Could you filter the records below down to the lines that include the word "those"?

[Data section Boundary: Start]

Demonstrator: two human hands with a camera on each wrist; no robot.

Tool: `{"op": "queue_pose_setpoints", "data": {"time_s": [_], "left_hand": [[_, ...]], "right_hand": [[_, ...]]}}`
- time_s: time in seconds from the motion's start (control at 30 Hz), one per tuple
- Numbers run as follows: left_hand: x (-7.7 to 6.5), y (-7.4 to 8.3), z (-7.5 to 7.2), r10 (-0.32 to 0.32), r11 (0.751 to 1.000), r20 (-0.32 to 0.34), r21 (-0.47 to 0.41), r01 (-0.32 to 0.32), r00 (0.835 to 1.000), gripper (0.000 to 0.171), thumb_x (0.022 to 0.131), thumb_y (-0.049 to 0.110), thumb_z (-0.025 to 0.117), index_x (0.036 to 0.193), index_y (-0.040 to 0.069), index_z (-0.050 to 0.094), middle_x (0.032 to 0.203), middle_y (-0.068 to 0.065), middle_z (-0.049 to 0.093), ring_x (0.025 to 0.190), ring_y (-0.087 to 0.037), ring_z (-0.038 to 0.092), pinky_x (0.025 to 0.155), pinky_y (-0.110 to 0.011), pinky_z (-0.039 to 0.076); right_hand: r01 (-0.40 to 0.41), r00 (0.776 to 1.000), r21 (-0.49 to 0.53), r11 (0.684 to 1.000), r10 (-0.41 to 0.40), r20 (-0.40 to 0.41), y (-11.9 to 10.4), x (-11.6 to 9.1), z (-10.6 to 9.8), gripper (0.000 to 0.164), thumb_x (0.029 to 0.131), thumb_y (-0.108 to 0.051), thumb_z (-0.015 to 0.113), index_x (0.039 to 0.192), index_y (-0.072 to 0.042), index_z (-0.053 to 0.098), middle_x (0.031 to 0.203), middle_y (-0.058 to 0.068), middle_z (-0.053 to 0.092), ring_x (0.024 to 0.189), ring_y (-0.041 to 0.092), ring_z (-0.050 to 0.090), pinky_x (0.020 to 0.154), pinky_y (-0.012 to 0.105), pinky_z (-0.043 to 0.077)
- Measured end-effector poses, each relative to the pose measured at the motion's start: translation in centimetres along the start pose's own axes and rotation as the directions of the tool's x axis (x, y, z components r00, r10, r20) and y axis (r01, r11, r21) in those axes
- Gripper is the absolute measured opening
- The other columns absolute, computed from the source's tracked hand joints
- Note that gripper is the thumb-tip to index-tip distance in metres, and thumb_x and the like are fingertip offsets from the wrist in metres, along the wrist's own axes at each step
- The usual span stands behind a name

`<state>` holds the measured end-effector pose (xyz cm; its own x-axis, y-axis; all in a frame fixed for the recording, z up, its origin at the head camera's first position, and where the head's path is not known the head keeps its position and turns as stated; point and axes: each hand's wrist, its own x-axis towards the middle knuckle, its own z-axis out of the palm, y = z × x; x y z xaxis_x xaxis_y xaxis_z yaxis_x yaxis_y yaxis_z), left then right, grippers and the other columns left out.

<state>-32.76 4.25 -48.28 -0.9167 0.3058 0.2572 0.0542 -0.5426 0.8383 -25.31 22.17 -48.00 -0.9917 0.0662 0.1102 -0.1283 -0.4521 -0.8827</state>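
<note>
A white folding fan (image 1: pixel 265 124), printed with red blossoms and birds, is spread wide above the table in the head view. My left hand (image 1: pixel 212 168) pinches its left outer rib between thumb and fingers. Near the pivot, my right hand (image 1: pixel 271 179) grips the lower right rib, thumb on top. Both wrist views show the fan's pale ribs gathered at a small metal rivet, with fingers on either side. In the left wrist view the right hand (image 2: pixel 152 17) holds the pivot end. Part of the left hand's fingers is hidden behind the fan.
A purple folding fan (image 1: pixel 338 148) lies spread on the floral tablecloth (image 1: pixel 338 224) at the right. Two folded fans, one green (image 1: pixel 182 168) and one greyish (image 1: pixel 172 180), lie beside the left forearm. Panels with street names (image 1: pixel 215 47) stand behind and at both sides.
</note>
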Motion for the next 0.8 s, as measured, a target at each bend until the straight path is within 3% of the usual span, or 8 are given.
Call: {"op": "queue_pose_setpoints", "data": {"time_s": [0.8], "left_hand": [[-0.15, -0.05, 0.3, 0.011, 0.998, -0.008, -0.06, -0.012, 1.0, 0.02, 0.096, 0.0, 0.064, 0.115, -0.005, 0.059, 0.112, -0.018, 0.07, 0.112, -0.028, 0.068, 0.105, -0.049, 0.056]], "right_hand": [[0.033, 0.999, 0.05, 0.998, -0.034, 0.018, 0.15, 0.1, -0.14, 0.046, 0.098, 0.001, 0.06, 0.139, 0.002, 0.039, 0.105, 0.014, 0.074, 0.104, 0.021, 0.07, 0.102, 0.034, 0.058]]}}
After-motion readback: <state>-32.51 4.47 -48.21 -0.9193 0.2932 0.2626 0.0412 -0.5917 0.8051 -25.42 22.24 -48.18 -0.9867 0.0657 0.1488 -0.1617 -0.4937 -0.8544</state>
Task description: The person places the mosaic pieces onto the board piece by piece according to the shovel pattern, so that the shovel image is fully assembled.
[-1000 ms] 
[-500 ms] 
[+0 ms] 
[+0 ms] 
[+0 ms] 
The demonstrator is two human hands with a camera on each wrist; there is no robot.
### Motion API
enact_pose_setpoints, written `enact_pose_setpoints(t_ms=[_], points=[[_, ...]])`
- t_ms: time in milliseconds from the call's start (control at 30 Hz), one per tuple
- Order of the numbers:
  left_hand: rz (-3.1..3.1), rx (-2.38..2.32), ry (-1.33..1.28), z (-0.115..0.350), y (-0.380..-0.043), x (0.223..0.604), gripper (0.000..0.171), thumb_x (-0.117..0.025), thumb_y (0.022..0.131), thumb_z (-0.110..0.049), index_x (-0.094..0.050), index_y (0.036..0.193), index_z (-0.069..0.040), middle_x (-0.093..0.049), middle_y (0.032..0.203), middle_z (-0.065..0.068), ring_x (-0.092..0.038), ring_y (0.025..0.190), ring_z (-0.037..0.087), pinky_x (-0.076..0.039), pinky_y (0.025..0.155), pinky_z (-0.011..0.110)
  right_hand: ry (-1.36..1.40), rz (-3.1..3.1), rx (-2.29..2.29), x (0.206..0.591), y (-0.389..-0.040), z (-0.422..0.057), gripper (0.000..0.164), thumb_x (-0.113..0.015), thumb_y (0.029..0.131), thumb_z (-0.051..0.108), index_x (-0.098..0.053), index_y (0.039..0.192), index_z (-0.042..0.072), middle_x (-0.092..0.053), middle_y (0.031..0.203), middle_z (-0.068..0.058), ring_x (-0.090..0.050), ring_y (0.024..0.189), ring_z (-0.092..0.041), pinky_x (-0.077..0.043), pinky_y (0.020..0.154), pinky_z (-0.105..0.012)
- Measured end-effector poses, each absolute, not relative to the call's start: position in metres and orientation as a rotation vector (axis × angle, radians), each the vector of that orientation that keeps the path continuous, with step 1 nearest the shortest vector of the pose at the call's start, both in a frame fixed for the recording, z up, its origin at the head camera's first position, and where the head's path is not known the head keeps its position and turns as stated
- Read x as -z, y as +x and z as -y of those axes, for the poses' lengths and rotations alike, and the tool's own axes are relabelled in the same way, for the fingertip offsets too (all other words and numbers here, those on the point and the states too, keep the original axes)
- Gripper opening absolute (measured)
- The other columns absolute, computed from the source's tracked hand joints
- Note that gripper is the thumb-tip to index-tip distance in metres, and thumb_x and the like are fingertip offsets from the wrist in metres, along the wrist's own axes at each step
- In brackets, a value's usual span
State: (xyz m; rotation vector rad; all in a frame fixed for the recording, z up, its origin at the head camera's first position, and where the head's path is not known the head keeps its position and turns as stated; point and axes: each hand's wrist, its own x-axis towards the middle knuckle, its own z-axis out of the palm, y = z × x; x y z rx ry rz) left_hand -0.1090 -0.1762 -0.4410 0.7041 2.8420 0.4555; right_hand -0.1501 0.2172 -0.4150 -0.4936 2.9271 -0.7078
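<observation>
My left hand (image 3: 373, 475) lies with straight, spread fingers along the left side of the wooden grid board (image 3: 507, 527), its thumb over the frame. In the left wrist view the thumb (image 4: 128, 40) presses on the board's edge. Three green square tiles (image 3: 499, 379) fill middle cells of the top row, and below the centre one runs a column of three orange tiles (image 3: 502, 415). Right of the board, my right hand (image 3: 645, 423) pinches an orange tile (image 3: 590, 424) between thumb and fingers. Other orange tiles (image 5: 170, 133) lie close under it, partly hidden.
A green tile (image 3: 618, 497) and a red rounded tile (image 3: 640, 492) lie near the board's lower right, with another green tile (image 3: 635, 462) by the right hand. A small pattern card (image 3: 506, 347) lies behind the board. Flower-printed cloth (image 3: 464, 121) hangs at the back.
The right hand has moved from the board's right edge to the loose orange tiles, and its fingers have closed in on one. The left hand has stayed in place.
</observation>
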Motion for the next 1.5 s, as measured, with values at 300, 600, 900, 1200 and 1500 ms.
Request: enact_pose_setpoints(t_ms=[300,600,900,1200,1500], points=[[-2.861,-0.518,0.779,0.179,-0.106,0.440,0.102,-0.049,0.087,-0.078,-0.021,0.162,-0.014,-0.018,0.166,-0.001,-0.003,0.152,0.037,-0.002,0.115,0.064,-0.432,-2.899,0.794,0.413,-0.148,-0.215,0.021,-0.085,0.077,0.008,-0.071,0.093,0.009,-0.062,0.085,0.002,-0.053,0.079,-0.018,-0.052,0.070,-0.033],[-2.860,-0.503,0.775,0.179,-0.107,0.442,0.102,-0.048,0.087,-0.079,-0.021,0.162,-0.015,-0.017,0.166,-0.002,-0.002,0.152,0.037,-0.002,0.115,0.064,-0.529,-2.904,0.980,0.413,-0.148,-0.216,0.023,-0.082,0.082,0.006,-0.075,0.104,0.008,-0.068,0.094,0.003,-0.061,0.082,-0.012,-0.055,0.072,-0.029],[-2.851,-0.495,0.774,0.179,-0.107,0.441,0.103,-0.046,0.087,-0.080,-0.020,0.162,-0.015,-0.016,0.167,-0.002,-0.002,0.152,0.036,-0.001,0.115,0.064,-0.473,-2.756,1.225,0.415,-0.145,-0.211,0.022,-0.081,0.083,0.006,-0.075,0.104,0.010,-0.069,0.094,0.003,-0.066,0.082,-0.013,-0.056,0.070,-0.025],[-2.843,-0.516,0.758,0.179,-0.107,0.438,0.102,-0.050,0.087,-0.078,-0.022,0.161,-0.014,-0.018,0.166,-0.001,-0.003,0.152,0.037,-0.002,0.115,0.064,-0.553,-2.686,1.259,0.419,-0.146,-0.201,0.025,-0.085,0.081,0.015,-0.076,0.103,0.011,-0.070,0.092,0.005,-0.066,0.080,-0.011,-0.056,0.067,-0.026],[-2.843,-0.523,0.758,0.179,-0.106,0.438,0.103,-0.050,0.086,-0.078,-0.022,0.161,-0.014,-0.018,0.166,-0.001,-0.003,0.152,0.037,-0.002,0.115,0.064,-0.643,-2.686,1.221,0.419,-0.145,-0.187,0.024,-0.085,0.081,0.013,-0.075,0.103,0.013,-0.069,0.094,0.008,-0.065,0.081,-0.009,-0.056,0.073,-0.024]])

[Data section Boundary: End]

Answer to the problem -
- Measured end-effector poses, each relative to the pose measured at the motion's start: translation in centimetres along the start pose's own axes and rotation as the directions of the tool's x axis (x, y, z components r00, r10, r20) and y axis (r01, r11, r21) in those axes
- Read x as -z, y as +x and z as -y of those axes, for the poses' lengths and rotations alike, and the tool's own axes are relabelled in the same way, for the fingertip offsets too (all other words and numbers here, those on the point and the states too, keep the original axes)

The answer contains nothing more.